• [What you need to do] The required output consists solely of the lines from the top of the listing through the line containing "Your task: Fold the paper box", transcribed exactly.

• [Task material]
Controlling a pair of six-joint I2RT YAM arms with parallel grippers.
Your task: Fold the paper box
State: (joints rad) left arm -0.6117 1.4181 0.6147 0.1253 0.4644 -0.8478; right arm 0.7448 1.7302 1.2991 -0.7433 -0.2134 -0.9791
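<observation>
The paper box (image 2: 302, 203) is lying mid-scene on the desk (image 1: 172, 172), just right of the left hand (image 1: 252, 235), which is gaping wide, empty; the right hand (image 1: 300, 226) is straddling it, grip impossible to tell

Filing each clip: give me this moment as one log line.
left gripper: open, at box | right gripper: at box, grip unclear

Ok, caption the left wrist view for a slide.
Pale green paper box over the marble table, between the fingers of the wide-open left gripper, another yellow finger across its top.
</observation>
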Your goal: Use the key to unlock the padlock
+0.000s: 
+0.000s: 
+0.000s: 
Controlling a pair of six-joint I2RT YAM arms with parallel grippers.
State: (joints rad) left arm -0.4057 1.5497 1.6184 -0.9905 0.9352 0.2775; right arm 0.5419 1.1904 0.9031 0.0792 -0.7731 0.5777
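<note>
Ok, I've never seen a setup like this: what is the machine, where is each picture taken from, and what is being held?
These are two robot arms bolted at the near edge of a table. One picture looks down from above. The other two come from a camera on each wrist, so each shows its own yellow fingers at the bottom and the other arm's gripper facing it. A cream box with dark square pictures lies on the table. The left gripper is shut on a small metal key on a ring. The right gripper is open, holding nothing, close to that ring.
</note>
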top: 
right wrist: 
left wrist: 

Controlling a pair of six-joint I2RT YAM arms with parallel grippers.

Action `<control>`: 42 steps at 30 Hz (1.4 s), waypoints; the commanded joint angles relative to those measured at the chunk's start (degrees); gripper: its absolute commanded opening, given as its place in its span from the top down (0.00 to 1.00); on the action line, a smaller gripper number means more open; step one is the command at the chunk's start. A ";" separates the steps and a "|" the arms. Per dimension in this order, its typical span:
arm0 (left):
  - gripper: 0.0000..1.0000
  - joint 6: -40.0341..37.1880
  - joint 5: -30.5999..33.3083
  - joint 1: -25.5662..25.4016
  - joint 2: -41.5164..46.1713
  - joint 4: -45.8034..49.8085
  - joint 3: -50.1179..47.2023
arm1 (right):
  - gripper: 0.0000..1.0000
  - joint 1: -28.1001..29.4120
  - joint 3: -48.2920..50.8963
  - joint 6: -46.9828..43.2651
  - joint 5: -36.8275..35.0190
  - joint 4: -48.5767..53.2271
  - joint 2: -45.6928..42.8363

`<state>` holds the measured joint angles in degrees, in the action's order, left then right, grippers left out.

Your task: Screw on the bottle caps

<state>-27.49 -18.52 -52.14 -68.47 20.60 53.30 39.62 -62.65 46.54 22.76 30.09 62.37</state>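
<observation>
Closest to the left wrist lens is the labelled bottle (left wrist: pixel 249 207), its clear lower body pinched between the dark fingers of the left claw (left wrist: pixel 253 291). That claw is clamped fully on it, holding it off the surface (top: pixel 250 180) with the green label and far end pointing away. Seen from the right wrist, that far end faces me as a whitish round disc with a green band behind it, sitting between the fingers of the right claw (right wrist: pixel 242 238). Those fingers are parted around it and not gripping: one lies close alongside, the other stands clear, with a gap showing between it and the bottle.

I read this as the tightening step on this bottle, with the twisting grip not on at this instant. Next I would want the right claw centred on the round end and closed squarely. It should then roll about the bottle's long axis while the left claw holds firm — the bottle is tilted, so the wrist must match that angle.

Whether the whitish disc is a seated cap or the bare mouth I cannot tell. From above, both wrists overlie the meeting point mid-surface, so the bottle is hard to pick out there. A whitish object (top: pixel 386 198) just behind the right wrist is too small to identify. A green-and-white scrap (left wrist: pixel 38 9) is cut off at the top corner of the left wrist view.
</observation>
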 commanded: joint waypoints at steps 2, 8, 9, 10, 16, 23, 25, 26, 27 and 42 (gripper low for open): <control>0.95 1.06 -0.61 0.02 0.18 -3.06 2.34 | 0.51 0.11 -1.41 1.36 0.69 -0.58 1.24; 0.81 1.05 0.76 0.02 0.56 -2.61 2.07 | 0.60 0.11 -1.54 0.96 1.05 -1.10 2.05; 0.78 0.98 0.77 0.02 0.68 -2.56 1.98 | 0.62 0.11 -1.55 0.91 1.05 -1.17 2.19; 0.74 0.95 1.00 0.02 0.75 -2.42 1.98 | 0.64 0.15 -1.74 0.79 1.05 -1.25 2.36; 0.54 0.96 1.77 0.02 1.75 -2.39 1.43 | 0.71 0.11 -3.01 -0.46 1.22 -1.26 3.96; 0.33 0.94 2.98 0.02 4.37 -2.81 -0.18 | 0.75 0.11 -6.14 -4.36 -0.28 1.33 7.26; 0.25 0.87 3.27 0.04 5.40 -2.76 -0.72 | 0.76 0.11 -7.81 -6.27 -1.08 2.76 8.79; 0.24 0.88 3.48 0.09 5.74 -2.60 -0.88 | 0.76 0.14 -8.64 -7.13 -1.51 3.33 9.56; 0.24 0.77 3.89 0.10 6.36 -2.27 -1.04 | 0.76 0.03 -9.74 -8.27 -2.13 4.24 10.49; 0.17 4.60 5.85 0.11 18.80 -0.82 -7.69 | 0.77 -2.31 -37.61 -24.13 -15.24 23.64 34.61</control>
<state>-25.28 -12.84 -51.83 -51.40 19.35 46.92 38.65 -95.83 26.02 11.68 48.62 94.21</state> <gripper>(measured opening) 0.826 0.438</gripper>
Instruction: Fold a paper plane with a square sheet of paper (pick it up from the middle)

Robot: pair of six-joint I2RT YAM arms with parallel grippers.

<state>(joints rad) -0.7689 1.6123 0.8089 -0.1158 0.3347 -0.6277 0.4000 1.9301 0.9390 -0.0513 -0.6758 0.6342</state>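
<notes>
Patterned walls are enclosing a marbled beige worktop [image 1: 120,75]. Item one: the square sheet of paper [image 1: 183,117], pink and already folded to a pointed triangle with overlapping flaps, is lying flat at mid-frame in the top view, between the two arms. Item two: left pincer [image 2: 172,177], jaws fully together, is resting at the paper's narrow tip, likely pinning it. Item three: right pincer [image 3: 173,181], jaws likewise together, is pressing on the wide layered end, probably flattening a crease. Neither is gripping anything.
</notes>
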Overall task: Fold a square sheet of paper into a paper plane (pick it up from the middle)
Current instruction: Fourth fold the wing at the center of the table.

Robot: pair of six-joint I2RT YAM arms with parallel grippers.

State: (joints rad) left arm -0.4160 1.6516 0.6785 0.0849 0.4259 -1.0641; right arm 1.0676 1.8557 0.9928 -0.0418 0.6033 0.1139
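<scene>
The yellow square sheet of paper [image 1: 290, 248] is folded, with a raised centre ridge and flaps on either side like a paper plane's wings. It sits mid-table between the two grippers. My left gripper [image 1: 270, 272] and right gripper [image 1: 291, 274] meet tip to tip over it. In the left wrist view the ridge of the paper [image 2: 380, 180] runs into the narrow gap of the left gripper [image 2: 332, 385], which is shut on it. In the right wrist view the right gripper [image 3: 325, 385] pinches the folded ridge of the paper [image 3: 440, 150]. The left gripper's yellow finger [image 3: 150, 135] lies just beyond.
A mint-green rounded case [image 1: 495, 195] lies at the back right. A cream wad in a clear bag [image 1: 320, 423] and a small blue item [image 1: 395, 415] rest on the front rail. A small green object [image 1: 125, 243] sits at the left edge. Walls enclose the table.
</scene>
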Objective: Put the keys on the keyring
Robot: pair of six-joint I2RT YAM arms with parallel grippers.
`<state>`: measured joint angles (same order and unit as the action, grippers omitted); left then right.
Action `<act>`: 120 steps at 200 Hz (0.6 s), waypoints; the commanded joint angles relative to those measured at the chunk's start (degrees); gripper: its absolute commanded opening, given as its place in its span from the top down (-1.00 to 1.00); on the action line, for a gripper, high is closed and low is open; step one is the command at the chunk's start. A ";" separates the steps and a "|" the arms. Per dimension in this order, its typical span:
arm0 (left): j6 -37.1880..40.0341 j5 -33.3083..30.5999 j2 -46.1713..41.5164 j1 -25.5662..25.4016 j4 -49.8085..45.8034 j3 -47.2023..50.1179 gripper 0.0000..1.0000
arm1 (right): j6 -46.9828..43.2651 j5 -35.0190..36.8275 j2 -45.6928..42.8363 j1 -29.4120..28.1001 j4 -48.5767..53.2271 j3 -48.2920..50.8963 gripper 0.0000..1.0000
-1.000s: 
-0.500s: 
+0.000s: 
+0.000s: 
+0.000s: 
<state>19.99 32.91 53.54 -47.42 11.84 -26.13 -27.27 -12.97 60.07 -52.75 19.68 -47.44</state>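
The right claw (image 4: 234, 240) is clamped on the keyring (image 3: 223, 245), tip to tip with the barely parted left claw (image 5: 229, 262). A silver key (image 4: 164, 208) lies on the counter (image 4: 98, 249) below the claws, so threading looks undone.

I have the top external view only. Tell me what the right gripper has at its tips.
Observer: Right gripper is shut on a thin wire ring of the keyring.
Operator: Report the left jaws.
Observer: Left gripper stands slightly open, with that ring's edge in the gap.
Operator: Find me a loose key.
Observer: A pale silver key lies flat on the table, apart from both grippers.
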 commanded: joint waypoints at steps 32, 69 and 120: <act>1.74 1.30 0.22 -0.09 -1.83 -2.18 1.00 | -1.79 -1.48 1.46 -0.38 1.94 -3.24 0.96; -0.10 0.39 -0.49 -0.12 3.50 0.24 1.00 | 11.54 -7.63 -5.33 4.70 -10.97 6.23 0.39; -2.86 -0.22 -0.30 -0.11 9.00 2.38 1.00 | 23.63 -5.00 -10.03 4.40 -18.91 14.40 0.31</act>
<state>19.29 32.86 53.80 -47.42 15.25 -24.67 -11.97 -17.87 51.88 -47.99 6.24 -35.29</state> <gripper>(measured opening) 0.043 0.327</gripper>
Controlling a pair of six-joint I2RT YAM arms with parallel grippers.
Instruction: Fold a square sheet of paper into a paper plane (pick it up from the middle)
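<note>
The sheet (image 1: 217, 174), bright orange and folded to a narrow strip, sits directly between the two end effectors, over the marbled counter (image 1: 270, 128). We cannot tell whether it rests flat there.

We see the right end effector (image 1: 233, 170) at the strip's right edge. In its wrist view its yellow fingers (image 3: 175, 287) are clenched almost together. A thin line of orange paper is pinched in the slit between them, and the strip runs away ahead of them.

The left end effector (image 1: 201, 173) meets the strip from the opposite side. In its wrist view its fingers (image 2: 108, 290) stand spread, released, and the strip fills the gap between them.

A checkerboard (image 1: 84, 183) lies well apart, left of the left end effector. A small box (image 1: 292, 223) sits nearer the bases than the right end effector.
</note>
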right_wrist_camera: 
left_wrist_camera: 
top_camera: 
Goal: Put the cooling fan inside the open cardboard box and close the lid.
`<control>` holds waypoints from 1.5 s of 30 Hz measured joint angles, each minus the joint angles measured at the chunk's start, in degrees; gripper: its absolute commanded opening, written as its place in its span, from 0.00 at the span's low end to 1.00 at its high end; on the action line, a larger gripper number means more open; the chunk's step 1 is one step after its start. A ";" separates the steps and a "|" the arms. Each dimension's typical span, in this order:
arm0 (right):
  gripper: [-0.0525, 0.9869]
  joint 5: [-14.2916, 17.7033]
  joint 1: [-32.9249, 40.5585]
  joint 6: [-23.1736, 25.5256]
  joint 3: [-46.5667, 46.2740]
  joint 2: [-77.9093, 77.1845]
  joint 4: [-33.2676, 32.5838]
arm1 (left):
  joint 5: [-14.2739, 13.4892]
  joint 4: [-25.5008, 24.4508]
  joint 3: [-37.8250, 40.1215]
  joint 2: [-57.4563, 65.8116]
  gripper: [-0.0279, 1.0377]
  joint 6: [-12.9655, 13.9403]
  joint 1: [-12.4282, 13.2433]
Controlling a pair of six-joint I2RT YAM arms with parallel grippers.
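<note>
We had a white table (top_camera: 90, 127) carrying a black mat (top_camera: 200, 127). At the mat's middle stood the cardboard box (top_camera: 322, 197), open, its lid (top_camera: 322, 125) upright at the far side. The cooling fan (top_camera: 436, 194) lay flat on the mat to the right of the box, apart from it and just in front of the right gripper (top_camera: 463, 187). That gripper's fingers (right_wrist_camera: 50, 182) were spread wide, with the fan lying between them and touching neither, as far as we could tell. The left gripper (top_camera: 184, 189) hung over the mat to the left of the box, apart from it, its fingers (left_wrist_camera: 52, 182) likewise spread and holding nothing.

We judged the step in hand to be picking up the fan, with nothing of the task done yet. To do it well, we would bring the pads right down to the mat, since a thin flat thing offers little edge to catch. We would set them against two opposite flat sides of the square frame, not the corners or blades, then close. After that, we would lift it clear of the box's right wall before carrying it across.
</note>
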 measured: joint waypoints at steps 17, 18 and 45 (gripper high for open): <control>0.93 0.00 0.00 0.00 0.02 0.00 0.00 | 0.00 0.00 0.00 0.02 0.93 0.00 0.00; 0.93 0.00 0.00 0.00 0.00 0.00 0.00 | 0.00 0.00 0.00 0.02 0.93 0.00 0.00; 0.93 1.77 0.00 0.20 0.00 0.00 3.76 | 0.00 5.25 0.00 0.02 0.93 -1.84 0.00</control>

• [Output for this task]
Controlling a pair of six-joint I2RT YAM arms with parallel grippers.
Your task: Fold the paper box

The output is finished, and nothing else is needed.